If You Need A Christmas Miracle




We were hunting.

Hunting for the perfect Christmas tree.

Out on the tree farm, looking for Christmasy goodness in piny green.

We rode the wagon filled with straw, far out into the back acreage, this Christmas tradition.

When we come around the bend of trees, into the open field, we see.

This year's pickings are slim.

The field looks empty, hollow, and how are we going to find a tree here?

We drove, with the six kids, 30 minutes out to the farm to go to our usual place, rode the wagon way out to the back forty only to find....pitiful, piny trees.

We look and look and look.

More people come up in wagon loads and we realize that if we don't make a choice quickly, there's going to be nothing left worth getting and it's either pick the least pitiful one or try to go somewhere else.

We make our choice.

"Do you think that if we turn it, the holes will be toward the wall, and you won't notice?" I ask hopefully.

"Maybe."

We cut it down and haul it back to be bagged and loaded into the van with the eight of us.

Once home, we cut open the netting and it pops like a jack in the box in wild fullness...or emptiness.

"Where was the good side?"

"I thought for sure it had a good side, it looked o.k. out in the field."
We turn it and turn it.  Holes, holes and more holes.

And then we see, the hopelessly crooked trunk.  It looks like an S.  There is no way this tree will stand up straight in the stand, at all.

The frustration is building.  We turn it some more, we fight with the flailing tree to just...stand.  But it won't.  It just won't.

We get it up right.  We tighten it into the base.

"Just turn it a little," I say.

He does, and as it turns, suddenly it falls, crashing hard onto my husband who is laying under it turning it at the base.

"Are you alive?" I howl.  I can't really see him, just part of his leg.

"Yes, but barely," he says. "This might officially break me of this live tree tradition forever.  This is it.  This is the last year we are doing this."  He says it with finality.  "What are we going to do?  Go back and get another one?"
"Maybe if I notch the trunk up the side it can lay far enough over to keep it upright.  Maybe."

We notch it, give it one last try, and then

it stands.

Next we get out the lights, half of which have decided to go on strike against everything Christmas.

Now we need to go back to the store, buy more lights.  The kids are restless, done with this.

It is nine at night and we still don't have lights on this tree, not to mention decorations.

"This is going to be the ugliest tree we've ever had isn't it?"

By the time Jon gets back from the store, it's nine-thirty and kids have already been sent to bed.  But hearing the garage door, they come running.

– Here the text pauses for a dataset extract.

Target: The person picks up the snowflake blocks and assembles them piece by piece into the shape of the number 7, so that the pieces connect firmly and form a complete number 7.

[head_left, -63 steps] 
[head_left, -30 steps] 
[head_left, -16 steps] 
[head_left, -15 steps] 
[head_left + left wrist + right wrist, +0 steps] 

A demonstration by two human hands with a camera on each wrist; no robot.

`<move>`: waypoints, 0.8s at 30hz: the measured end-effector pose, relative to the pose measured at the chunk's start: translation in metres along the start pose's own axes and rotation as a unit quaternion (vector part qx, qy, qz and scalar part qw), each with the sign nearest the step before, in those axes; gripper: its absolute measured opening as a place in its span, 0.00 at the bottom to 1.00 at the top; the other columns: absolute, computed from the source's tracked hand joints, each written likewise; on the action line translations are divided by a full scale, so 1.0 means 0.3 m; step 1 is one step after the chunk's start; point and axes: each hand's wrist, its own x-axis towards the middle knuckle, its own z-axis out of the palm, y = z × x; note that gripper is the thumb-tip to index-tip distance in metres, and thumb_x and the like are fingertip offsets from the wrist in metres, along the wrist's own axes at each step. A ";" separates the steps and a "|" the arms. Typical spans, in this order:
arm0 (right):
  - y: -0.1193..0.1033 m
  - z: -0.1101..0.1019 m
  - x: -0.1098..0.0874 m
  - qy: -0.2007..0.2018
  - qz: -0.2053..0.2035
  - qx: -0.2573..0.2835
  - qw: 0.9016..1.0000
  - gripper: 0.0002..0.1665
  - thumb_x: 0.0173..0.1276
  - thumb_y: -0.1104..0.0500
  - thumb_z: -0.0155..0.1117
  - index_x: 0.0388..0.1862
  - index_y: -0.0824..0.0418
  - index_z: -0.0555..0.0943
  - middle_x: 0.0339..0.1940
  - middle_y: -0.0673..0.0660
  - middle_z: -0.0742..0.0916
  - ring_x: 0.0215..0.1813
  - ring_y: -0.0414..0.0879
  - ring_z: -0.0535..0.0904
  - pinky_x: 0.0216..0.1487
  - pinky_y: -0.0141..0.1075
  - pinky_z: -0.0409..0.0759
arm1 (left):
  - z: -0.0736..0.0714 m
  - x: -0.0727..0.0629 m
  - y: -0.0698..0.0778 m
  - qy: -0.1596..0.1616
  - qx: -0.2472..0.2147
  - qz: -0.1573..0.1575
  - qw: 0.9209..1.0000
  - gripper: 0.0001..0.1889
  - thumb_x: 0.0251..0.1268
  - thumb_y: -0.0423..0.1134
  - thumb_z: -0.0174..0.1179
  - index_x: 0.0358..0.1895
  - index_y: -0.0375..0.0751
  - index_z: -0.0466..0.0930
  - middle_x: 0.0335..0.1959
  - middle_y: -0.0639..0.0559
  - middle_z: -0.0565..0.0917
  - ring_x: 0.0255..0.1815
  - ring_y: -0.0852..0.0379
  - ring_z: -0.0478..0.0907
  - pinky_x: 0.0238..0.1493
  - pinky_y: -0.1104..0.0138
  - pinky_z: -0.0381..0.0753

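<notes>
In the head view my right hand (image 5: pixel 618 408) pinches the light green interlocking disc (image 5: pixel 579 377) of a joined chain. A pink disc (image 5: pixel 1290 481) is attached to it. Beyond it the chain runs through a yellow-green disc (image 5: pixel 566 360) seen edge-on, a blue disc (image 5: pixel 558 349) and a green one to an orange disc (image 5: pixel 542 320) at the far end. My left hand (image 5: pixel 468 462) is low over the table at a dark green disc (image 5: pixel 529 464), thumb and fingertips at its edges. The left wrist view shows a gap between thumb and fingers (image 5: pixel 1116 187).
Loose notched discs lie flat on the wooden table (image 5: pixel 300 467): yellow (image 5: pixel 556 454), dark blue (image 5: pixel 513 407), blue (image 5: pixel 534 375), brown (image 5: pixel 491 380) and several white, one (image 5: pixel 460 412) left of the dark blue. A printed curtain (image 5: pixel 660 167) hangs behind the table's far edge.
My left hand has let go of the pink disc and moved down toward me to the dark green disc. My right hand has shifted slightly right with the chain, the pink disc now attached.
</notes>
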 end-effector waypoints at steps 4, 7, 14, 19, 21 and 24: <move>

"Can we decorate it?  Please, please?"

We hesitate.  "Yes, go ahead, maybe it will help this sad tree."

And Jon and I, we sit, exhausted and let the kids decorate. 

They are giddy and joyful and singing to the Christmas music as they hang colored balls late into the evening. 

And then, we see.  Something is happening in front of our eyes, a miracle.



This crazy tree, so full of holes, so hopelessly twisted, unable to even stand, it is becoming
before our very eyes, all this brilliant beauty.

But how?

What absolutely seemed impossible, for this tree to be anything but pathetic and pitiful, became possible. 

"It's a Christmas miracle!"

"It looks so beautiful!  But how?"

"It was grace."

And isn't it always? 

This grace that makes all of us, the broken and bent, the hopelessly unusable, the pathetic and pitiful, makes us His.

And He takes all this hopelessness and breathes Hope where there was none.

Mary, when she was told she would bear a son, the Savior of the World, she too asked that question, "But how can this be?"


"Nothing is impossible with God," proclaims the angelic voice.

The miracle of Christmas, that God in His grace would come down to this earth, come to fill all our bent and broken lives with His fullness, come to make us His and full of His glory.

How can this be?

Is anything too hard for God?

In the light of these Christmas moments, we remember the grace of this God who came down to our hopeless world and became the Hope for us all.

The One who makes all things possible.